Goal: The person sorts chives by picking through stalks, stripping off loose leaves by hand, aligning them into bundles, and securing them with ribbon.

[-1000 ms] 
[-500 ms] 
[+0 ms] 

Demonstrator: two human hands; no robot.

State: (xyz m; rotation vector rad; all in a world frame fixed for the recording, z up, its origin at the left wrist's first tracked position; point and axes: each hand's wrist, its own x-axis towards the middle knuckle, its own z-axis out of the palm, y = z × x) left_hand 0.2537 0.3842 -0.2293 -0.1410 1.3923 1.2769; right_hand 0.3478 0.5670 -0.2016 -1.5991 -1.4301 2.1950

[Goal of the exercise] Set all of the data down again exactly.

[Completed exercise]
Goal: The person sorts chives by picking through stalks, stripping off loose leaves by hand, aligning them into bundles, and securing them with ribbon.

[-1000 ms] 
[-500 ms] 
[+0 ms] 

Demonstrator: two human hands; no robot.

State: (xyz m; rotation vector rad; all in a world frame fixed for the recording, z up, its origin at the left wrist's first tracked position; point and axes: each hand's wrist, its own x-axis towards the middle knuckle, its own z-axis out of the palm, y = z × x) left_hand 0.2537 0.3842 -0.2293 -0.1410 1.3923 1.2769; right_hand 0.3478 0.5670 -0.2016 -1.5991 -1.4301 2.1950

Nothing more belongs to this exercise.